Nothing below is to be printed except the lines between the line holding "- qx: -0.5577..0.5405" and the line holding "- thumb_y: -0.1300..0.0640", inclusive, each exactly as it appears.

### MATERIAL FOR THIS EXERCISE:
◆ ◆ ◆ ◆ ◆
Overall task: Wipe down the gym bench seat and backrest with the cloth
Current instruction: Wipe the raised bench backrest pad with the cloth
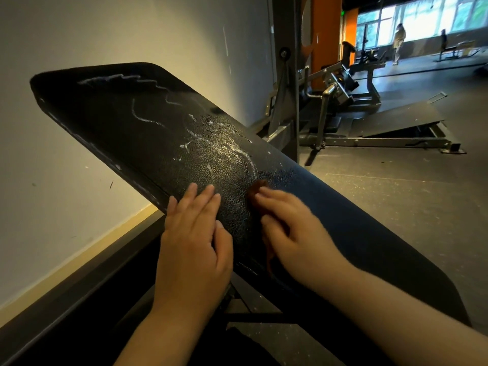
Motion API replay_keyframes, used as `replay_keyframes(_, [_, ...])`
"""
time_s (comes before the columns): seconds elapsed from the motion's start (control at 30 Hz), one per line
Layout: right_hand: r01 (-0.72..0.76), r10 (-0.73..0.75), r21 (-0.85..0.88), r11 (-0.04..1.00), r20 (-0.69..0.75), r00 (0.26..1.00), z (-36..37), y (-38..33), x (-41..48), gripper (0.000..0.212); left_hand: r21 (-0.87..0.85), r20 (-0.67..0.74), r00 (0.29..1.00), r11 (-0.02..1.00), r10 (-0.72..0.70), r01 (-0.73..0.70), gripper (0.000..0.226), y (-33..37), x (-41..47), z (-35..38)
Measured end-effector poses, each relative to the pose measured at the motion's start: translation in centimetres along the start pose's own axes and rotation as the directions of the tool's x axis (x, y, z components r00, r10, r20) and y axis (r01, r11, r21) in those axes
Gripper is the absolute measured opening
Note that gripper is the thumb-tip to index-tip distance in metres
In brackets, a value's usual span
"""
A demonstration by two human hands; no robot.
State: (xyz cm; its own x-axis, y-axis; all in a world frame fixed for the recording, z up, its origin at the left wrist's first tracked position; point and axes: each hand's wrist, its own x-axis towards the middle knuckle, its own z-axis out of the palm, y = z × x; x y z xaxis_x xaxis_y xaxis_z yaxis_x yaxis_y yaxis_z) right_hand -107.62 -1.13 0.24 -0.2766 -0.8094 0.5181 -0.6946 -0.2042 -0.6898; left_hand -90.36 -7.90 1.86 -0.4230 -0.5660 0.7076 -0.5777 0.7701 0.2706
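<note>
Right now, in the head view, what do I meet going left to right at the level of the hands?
Wall → left hand, flat on the bench pad → right hand, blurred, over the brown cloth → floor.

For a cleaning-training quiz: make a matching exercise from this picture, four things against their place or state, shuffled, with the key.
Things:
1. left hand
2. right hand
3. cloth
4. white streaks

Place or state:
A. reddish-brown, mostly hidden under a hand
B. flat on the bench pad, holding nothing
C. on the pad beyond both hands
D. holds the cloth against the pad

Pairs: 1-B, 2-D, 3-A, 4-C
</note>
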Motion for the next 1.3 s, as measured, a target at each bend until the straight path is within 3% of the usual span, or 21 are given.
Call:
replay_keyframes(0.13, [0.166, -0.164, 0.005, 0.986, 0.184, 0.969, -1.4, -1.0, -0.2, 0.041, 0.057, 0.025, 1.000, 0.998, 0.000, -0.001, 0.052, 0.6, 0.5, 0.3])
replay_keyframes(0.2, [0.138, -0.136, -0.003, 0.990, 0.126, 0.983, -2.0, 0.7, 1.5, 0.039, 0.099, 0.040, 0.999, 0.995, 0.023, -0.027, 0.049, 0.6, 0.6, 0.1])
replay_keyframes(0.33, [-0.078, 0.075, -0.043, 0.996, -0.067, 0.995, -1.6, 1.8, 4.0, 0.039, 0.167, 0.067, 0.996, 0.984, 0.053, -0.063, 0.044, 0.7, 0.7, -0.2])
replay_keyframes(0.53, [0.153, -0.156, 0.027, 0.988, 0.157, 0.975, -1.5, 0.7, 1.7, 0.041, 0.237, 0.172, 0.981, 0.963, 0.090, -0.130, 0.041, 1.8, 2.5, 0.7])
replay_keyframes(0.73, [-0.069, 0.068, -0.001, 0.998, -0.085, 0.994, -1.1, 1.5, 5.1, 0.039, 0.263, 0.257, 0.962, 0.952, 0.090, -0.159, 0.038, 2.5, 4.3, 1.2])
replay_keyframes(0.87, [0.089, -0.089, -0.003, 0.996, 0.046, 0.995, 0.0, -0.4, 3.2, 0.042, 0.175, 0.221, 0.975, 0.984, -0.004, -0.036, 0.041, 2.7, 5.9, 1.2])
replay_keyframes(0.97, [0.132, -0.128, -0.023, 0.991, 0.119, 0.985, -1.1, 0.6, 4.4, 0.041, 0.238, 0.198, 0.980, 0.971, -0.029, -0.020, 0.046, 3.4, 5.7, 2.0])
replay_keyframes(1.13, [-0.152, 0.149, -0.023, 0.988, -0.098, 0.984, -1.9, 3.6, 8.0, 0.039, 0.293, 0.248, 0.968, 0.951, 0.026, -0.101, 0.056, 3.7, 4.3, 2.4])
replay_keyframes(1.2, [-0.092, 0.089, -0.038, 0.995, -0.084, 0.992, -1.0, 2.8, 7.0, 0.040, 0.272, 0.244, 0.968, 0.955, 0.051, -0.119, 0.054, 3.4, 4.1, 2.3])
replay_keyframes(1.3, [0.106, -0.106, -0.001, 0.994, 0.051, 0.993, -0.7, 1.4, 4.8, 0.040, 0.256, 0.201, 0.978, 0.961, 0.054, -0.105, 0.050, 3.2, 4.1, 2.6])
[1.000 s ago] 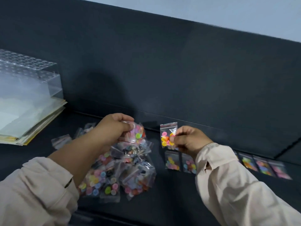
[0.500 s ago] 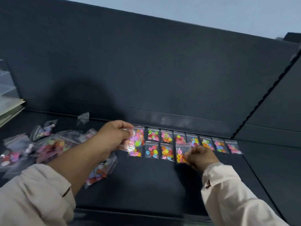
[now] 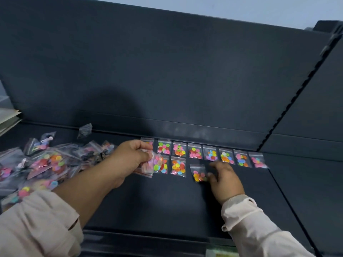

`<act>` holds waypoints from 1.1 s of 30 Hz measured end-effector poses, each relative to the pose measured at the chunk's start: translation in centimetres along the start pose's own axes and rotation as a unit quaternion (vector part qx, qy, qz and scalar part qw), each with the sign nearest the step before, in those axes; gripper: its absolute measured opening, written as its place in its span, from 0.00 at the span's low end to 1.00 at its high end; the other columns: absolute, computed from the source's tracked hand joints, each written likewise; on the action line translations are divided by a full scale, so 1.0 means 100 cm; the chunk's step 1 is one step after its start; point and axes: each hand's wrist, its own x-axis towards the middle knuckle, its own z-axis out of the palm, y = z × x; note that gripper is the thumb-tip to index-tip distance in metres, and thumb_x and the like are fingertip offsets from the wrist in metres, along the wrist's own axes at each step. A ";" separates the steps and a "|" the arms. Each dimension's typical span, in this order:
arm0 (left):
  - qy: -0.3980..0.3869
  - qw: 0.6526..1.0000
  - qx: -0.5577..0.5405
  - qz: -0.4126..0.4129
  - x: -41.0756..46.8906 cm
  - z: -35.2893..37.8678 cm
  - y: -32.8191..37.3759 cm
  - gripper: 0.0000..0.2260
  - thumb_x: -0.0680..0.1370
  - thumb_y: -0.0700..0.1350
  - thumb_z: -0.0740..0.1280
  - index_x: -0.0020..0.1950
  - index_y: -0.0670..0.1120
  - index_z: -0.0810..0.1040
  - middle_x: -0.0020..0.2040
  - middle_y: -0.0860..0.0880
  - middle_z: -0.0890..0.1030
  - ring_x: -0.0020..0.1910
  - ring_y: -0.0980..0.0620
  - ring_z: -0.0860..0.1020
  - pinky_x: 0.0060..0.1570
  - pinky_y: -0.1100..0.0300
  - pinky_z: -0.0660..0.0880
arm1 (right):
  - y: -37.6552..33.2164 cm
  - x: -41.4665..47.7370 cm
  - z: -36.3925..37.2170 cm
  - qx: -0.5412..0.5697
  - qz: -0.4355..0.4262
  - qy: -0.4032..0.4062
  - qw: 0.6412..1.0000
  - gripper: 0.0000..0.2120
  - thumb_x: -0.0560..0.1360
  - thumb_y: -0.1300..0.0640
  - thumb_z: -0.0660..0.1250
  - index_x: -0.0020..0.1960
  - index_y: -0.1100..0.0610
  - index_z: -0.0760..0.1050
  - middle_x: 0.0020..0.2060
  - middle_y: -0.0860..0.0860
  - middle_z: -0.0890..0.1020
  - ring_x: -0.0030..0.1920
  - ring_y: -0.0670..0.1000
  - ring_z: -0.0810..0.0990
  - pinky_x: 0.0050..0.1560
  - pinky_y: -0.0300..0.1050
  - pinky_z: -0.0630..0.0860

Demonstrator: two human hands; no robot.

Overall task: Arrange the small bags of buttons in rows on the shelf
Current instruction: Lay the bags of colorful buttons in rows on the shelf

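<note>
A bunch of small bags of buttons (image 3: 148,165) is gripped in the left hand (image 3: 128,160), just left of the frame's centre, with the fingers curled round it. At centre right, the right hand (image 3: 225,180) is held low over the dark shelf (image 3: 167,204). Its fingertips (image 3: 210,175) are met by the right edge of a single bag (image 3: 198,174) of yellow and pink buttons. Whether that bag is pinched or only touched cannot be told through the blur. A back row (image 3: 210,154) of 8 bags is lined up along the shelf's rear edge. Below it, a front row (image 3: 178,167) of 2 bags is seen, the left one partly hidden by the bunch. The single bag is set just right of them, slightly lower and tilted. A heap of loose bags (image 3: 46,162) is spread at the left of the frame.
</note>
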 end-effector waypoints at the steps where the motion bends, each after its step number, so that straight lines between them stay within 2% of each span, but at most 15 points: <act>1: -0.001 1.000 0.004 0.002 0.000 0.003 0.000 0.06 0.75 0.36 0.68 0.49 0.45 0.79 0.44 0.46 0.82 0.36 0.53 0.78 0.34 0.63 0.74 | 0.001 -0.005 0.000 -0.016 -0.061 -0.007 0.998 0.17 0.76 0.56 0.62 0.64 0.56 0.73 0.63 0.54 0.74 0.63 0.55 0.74 0.62 0.40 0.67; 3: -0.006 1.000 0.007 0.002 -0.001 0.010 0.000 0.06 0.75 0.36 0.68 0.48 0.46 0.79 0.44 0.44 0.82 0.37 0.51 0.78 0.35 0.61 0.74 | 0.005 -0.014 0.001 -0.074 -0.172 -0.044 0.981 0.22 0.77 0.48 0.54 0.68 0.54 0.70 0.69 0.52 0.71 0.70 0.55 0.68 0.69 0.41 0.58; 4: -0.010 1.000 0.004 0.000 0.000 0.013 -0.001 0.06 0.75 0.35 0.68 0.48 0.46 0.79 0.44 0.44 0.82 0.37 0.51 0.78 0.36 0.61 0.74 | 0.007 -0.016 0.002 -0.105 -0.213 -0.070 0.969 0.28 0.76 0.41 0.48 0.71 0.53 0.66 0.72 0.51 0.66 0.73 0.54 0.62 0.71 0.43 0.51; 6: -0.015 1.000 0.001 -0.005 0.000 0.017 -0.001 0.06 0.75 0.35 0.68 0.47 0.46 0.79 0.44 0.43 0.82 0.35 0.51 0.78 0.35 0.61 0.75 | 0.008 -0.021 0.002 -0.150 -0.224 -0.158 0.950 0.44 0.68 0.29 0.30 0.76 0.51 0.51 0.75 0.46 0.50 0.74 0.46 0.42 0.70 0.40 0.38; 8: -0.017 1.000 0.000 -0.007 0.000 0.021 -0.001 0.06 0.75 0.35 0.67 0.47 0.46 0.79 0.44 0.44 0.82 0.34 0.52 0.79 0.33 0.61 0.76 | 0.008 -0.022 0.002 -0.175 -0.208 -0.201 0.941 0.51 0.59 0.28 0.23 0.76 0.50 0.42 0.76 0.45 0.43 0.72 0.42 0.36 0.69 0.39 0.33; 12: -0.018 1.000 0.008 -0.009 0.001 0.025 -0.002 0.06 0.76 0.36 0.68 0.48 0.46 0.80 0.50 0.44 0.82 0.36 0.51 0.79 0.37 0.59 0.77 | 0.002 -0.019 0.005 -0.202 -0.196 -0.217 0.935 0.52 0.56 0.27 0.24 0.76 0.51 0.38 0.76 0.46 0.40 0.70 0.41 0.34 0.69 0.40 0.32; 18: -0.020 1.000 0.012 -0.016 0.002 0.027 -0.002 0.07 0.76 0.36 0.68 0.49 0.47 0.80 0.55 0.45 0.81 0.37 0.52 0.80 0.35 0.61 0.75 | 0.000 -0.013 0.009 -0.205 -0.198 -0.212 0.935 0.55 0.55 0.26 0.21 0.76 0.51 0.39 0.76 0.47 0.43 0.76 0.46 0.40 0.70 0.42 0.33; 24: -0.020 1.000 0.008 -0.016 0.002 0.032 0.001 0.06 0.76 0.37 0.68 0.49 0.46 0.80 0.48 0.42 0.83 0.40 0.49 0.80 0.39 0.58 0.78 | -0.001 -0.006 0.012 -0.204 -0.191 -0.206 0.938 0.55 0.55 0.26 0.22 0.76 0.50 0.41 0.76 0.46 0.45 0.76 0.46 0.42 0.72 0.44 0.36; 33: -0.029 0.999 0.008 -0.011 0.003 0.037 0.004 0.07 0.75 0.36 0.68 0.50 0.46 0.80 0.46 0.45 0.83 0.35 0.53 0.80 0.35 0.61 0.75 | -0.009 -0.004 0.005 -0.193 -0.192 -0.195 0.942 0.55 0.54 0.28 0.22 0.76 0.50 0.44 0.76 0.47 0.50 0.76 0.47 0.48 0.73 0.44 0.40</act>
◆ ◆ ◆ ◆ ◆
### ANSWER BELOW:
  - qx: -0.5577..0.5405
  - qz: -0.4126..0.4129
  - x: -41.0756..46.8906 cm
  - z: -35.2893..37.8678 cm
  - y: -32.8191..37.3759 cm
  - gripper: 0.0000..0.2260
  - thumb_x: -0.0680..0.1370
  - thumb_y: -0.0700..0.1350
  - thumb_z: -0.0740..0.1280
  - index_x: -0.0020..0.1950
  - index_y: -0.0670..0.1120
  - index_z: -0.0810..0.1040
  - middle_x: -0.0020..0.2040
  - middle_y: -0.0860..0.0880
  - middle_z: -0.0890..0.1030
  - ring_x: -0.0020..0.1910
  - ring_y: -0.0980..0.0620
  - ring_z: -0.0860..0.1020
  - pinky_x: 0.0060..0.1570
  - pinky_y: -0.1100..0.0300
  - pinky_z: -0.0660..0.0880
arm1 (right):
  - y: -37.6552..33.2164 cm
  - x: -41.4665..47.7370 cm
  - z: -36.3925..37.2170 cm
  - qx: -0.5412..0.5697
  - qz: -0.4355..0.4262
  - qy: -0.4032..0.4062
  - qw: 0.6412..1.0000
  - gripper: 0.0000..0.2120
  - thumb_x: -0.0560..0.1360
  - thumb_y: -0.1300..0.0640

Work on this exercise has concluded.